As for things that could convince me otherwise: technical understanding of intelligence could undermine my "sharp left turn" model. I could also imagine observing some ephemeral hopefully-I'll-know-it-when-I-see-it capabilities thresholds, without any sharp left turns, that might update me. (Short of "full superintelligence without a sharp left turn", which would obviously convince me but comes too late in the game to shift my attention.)

(Most of the QR-upvotes at the moment are from me. I think 1-4 are all good questions, for Nate or others; but I'm extra excited about people coming up with ideas for 3.)

When I think about the strawberry problem, it seems unnatural, and perhaps misleading of our attention, since there's no guarantee there's even a reasonable solution.

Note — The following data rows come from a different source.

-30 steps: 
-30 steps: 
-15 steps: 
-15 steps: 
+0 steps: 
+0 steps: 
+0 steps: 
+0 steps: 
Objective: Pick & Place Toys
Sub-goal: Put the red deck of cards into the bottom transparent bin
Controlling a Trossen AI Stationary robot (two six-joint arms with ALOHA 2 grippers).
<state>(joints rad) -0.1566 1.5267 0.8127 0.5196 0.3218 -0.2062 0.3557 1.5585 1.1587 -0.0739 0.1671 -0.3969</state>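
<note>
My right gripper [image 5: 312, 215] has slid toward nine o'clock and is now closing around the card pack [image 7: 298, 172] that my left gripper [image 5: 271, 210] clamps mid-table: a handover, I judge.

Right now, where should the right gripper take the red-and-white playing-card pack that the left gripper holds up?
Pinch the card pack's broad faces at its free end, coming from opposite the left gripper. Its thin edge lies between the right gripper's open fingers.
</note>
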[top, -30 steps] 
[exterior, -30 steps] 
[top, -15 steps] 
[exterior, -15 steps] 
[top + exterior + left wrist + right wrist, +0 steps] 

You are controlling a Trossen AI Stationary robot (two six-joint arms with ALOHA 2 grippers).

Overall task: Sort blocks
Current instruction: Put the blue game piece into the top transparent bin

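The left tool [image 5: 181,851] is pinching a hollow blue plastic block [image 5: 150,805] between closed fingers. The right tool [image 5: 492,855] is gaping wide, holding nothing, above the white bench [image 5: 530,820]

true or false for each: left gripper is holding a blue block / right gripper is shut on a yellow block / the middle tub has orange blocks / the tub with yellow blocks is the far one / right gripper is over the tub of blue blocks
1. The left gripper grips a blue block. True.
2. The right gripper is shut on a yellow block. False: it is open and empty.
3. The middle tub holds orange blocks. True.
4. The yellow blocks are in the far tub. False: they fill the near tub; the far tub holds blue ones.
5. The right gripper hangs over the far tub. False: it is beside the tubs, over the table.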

Why would there not be a solution?

On my model, the point of ass numbers isn't to demand perfection of your gut (e.g., of the sort that would be needed to avoid multiple-stage fallacies when trying to conditionalize a lot), but to:

  1. Communicate with more precision than English-language words like 'likely' or 'unlikely' allow. Even very vague or uncertain numbers will, at least some of the time, be a better guide than natural-language terms that weren't designed to cover the space of probabilities (and that can vary somewhat in meaning from person to person).
  2. At least very vaguely and roughly bring your intuitions into contact with reality, and with each other, so you can more readily notice things like 'I'm miscalibrated', 'reality went differently than I expected', 'these two probabilities don't make sense together', etc.

It may still be a terrible idea to spend too much time generating ass numbers, since "real numbers" are not the native format human brains compute probability with, and spending a lot of time working in a non-native format may skew your reasoning.

(Maybe there's some individual variation here?)

But they're at least a good tool to use sometimes, for the sake of crisper communication, calibration practice (so you can generate non-awful future probabilities when you need to), etc.